Se hoje a Guiné-Bissau está como está, a responsabilização maior cabe naturalmente aos guineenses mas, não se deve omitir o envolvimento da Comunidade Internacional nas diversas crises que fizeram com que a situação no país chegasse hoje ao ponto em que chegou.

Tornou-se frequente a contradição entre organismos internacionais, tais como as Nações Unidas e certos países aglomerados na estrutura que designamos como Comunidade Internacional, em relação a constatações, avaliações e posicionamentos sobre a Guiné-Bissau.

Tão depressa se diz que a Guiné-Bissau é um país muito instável e à beira da explosão, como de repente se diz que está tudo bem e o país caminha para a estabilidade.

Os guineenses devem tirar conclusões, fazendo leituras e interpretações quer das suas próprias constatações quer das constatações e avaliações feitas pela Comunidade Internacional em relação ao país.

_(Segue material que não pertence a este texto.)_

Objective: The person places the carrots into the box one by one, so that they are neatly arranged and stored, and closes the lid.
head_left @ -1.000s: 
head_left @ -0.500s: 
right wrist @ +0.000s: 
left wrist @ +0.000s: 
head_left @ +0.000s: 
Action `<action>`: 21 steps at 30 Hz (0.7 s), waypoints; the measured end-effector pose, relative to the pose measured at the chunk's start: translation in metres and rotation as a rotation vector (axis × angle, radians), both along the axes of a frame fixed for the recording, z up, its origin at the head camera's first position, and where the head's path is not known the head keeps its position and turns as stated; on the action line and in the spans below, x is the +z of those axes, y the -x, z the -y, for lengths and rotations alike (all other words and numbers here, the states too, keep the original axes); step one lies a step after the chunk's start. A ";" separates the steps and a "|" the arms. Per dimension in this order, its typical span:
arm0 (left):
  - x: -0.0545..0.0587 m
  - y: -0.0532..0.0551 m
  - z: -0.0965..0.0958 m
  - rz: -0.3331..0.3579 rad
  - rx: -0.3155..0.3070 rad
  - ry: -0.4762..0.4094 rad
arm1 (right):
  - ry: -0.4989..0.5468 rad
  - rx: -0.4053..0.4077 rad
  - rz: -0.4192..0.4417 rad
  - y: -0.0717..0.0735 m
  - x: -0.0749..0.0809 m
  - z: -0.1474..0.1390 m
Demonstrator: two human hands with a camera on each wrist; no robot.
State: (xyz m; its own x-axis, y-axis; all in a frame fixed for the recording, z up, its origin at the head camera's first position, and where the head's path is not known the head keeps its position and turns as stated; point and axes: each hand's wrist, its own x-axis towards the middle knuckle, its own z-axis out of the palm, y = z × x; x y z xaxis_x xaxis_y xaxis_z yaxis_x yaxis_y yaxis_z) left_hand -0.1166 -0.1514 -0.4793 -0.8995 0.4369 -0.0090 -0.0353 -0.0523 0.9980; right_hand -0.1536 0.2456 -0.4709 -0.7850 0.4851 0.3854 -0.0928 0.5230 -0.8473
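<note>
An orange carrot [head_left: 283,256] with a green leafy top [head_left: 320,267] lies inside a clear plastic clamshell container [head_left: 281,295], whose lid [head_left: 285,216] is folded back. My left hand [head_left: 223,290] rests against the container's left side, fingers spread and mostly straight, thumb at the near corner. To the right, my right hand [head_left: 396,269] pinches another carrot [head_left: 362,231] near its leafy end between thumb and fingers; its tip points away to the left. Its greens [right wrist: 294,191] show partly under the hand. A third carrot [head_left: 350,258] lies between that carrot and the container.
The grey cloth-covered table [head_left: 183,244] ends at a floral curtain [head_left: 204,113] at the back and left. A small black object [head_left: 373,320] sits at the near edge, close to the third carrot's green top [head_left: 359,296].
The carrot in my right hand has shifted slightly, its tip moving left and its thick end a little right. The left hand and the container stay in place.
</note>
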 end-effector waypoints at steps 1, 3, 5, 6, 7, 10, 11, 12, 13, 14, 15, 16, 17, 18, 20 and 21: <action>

Países como a França, Portugal, a China, a Líbia, Marrocos e o Senegal, bem como organismos internacionais, tendo à cabeça as Nações Unidas, têm contribuído para que o mal seja sinónimo de positivismo na Guiné-Bissau.

Não basta a injecção de dinheiro para que se pense que se está a ajudar o país!

A quem serve o dinheiro que tem sido supostamente disponibilizado em nome do povo da Guiné-Bissau e na prática não o é; dinheiro esse e outras ajudas que têm contrapartidas de retorno em vários sectores para os referidos países e, também para as instituições como as Nações Unidas?

A Guiné-Bissau não conseguirá ultrapassar as suas dificuldades havendo uma rede de cumplicidade conspirativa interna a favor de interesses externos, (quer no tocante ao narcotráfico, quer nas relações entre países e instituições), que se aproveita das fragilidades do país para hipotecar os seus recursos, de valor superior aos dinheiros e ajudas disponibilizados!

Quem ajuda de boa fé, faz questão de seguir o percurso dessas ajudas, questionando se necessário (a aplicação das mesmas), caso os resultados não forem visíveis, no entanto, não é isso que acontece nas várias iniciativas que se dão a conhecer e aqui, olhando para o passado, vemos que, em função da impunidade que cresce, cada vez há mais pessoas que se aproveitam dos dinheiros do país ou doados ao país, para as suas realizações pessoais, pois a Justiça não actua, porque o sistema não permite, como tem sido ao longo dos anos (ter em conta registos do passado).

Um dos países que mais apoios concedeu à Guiné-Bissau desde os tempos da luta armada, a Suécia, resolveu em 2005 suspender todas as ajudas ao nosso país, argumentando que já era altura de "a Guiné-Bissau caminhar pelos seus próprios pés".

Não havia dúvidas em relação às conclusões do governo sueco, mas ainda assim, pessoalmente, achei que era deveras penalizador para o povo guineense essa decisão.

Não sei se é hábito cidadãos comuns terem reacções do género, mas para sensibilizar o governo sueco sobre o prejuízo duma tal decisão para a Guiné-Bissau, escrevi uma carta ao Primeiro-Ministro da Suécia, carta essa extensiva ao povo sueco.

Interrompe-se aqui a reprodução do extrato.